Exercise goal: Copy the data as given. No line may be skipped.

[Start of Attachment]

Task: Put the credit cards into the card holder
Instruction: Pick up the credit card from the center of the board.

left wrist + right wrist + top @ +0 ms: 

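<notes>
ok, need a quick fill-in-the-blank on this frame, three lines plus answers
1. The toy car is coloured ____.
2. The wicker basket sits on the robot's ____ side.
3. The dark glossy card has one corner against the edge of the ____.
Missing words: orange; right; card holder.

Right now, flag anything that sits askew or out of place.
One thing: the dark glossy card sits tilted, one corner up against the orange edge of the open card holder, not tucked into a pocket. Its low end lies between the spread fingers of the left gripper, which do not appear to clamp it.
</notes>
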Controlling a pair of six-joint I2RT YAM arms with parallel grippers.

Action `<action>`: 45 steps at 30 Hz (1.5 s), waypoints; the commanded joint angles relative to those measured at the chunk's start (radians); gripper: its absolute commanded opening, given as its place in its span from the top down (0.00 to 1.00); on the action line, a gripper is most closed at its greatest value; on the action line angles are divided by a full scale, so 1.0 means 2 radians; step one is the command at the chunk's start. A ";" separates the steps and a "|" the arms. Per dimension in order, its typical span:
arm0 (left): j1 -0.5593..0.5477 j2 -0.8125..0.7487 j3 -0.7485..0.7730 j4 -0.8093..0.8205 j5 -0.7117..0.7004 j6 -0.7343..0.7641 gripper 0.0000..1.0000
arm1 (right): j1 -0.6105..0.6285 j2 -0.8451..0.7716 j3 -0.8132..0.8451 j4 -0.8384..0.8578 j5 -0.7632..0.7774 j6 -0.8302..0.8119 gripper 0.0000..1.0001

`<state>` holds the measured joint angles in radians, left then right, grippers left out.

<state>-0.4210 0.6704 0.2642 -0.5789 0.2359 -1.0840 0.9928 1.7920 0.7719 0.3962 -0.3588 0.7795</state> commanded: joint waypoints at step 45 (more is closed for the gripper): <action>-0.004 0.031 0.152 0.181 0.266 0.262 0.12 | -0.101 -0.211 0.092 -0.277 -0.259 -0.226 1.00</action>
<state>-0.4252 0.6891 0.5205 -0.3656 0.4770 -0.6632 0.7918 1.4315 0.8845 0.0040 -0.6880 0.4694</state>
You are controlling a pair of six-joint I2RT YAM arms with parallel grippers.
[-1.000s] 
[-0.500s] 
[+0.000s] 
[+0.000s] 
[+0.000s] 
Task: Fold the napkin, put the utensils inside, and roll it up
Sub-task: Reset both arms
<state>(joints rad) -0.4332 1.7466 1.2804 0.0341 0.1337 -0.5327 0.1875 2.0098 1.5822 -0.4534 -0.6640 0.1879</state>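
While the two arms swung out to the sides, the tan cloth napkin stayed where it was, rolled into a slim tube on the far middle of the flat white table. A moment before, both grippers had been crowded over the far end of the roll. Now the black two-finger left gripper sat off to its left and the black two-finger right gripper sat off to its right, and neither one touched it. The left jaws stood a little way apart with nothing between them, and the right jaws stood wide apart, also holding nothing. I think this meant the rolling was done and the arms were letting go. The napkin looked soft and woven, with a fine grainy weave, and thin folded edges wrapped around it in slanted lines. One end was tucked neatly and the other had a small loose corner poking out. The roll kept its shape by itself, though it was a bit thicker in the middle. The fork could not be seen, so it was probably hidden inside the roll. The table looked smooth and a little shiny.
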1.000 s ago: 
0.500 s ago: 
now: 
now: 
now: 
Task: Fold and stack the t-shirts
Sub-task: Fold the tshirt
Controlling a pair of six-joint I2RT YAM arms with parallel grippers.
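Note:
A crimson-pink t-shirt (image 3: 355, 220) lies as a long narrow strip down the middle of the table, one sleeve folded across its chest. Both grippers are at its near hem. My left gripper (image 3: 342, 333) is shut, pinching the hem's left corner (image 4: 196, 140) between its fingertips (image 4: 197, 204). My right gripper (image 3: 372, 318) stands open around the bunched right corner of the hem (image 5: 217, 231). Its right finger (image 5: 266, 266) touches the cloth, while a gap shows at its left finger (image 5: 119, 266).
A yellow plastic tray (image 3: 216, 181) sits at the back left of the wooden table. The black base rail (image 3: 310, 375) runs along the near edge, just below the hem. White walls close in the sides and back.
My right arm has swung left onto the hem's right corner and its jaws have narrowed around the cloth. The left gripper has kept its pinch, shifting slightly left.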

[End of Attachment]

Reply to the task:
Task: Put the credit cards into the card holder
Instruction: Pick up the credit card from the center of the board.

left wrist + right wrist + top @ +0 ms: 

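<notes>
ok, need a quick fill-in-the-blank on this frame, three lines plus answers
1. The toy car is coloured ____.
2. The wicker basket sits on the robot's ____ side.
3. The dark glossy card has one corner against the edge of the ____.
Missing words: orange; right; card holder.

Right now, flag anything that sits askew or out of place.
One thing: the dark glossy card sits tilted, one corner up against the orange edge of the open card holder, not tucked into a pocket. Its low end lies between the spread fingers of the left gripper, which do not appear to clamp it.
</notes>
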Controlling a pair of six-joint I2RT YAM arms with parallel grippers.

Action `<action>`: 45 steps at 30 Hz (1.5 s), waypoints; the commanded joint angles relative to those measured at the chunk's start (radians); gripper: its absolute commanded opening, given as its place in its span from the top down (0.00 to 1.00); on the action line, a gripper is most closed at its greatest value; on the action line angles are divided by a full scale, so 1.0 means 2 radians; step one is the command at the chunk's start. A ";" separates the steps and a "|" the arms. Per dimension in order, its typical span:
arm0 (left): j1 -0.5593..0.5477 j2 -0.8125..0.7487 j3 -0.7485..0.7730 j4 -0.8093..0.8205 j5 -0.7117..0.7004 j6 -0.7343..0.7641 gripper 0.0000..1.0000
arm1 (right): j1 -0.6105..0.6285 j2 -0.8451..0.7716 j3 -0.8132..0.8451 j4 -0.8384..0.8578 j5 -0.7632..0.7774 j6 -0.8302..0.8119 gripper 0.0000..1.0001

`<state>` holds the measured joint angles in radians, left then right, grippers left out.

<state>-0.4210 0.6704 0.2642 -0.5789 0.2359 -1.0840 0.9928 1.7920 0.7719 0.3962 -0.3588 0.7795</state> commanded: joint waypoints at step 45 (more is closed for the gripper): <action>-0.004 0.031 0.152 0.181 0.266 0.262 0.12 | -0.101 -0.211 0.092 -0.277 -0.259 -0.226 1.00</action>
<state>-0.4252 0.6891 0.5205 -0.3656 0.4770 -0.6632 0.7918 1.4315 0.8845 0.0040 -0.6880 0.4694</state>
You are controlling a pair of six-joint I2RT YAM arms with parallel grippers.
[-1.000s] 
[-0.500s] 
[+0.000s] 
[+0.000s] 
[+0.000s] 
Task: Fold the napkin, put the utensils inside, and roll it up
Sub-task: Reset both arms
<state>(joints rad) -0.4332 1.7466 1.2804 0.0341 0.1337 -0.5327 0.1875 2.0098 1.5822 -0.4534 -0.6640 0.1879</state>
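While the two arms swung out to the sides, the tan cloth napkin stayed where it was, rolled into a slim tube on the far middle of the flat white table. A moment before, both grippers had been crowded over the far end of the roll. Now the black two-finger left gripper sat off to its left and the black two-finger right gripper sat off to its right, and neither one touched it. The left jaws stood a little way apart with nothing between them, and the right jaws stood wide apart, also holding nothing. I think this meant the rolling was done and the arms were letting go. The napkin looked soft and woven, with a fine grainy weave, and thin folded edges wrapped around it in slanted lines. One end was tucked neatly and the other had a small loose corner poking out. The roll kept its shape by itself, though it was a bit thicker in the middle. The fork could not be seen, so it was probably hidden inside the roll. The table looked smooth and a little shiny.
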1.000 s ago: 
0.500 s ago: 
now: 
now: 
now: 
Task: Fold and stack the t-shirts
Sub-task: Fold the tshirt
Controlling a pair of six-joint I2RT YAM arms with parallel grippers.
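Note:
A crimson-pink t-shirt (image 3: 355, 220) lies as a long narrow strip down the middle of the table, one sleeve folded across its chest. Both grippers are at its near hem. My left gripper (image 3: 342, 333) is shut, pinching the hem's left corner (image 4: 196, 140) between its fingertips (image 4: 197, 204). My right gripper (image 3: 372, 318) stands open around the bunched right corner of the hem (image 5: 217, 231). Its right finger (image 5: 266, 266) touches the cloth, while a gap shows at its left finger (image 5: 119, 266).
A yellow plastic tray (image 3: 216, 181) sits at the back left of the wooden table. The black base rail (image 3: 310, 375) runs along the near edge, just below the hem. White walls close in the sides and back.
My right arm has swung left onto the hem's right corner and its jaws have narrowed around the cloth. The left gripper has kept its pinch, shifting slightly left.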

The response to the exercise has been completed.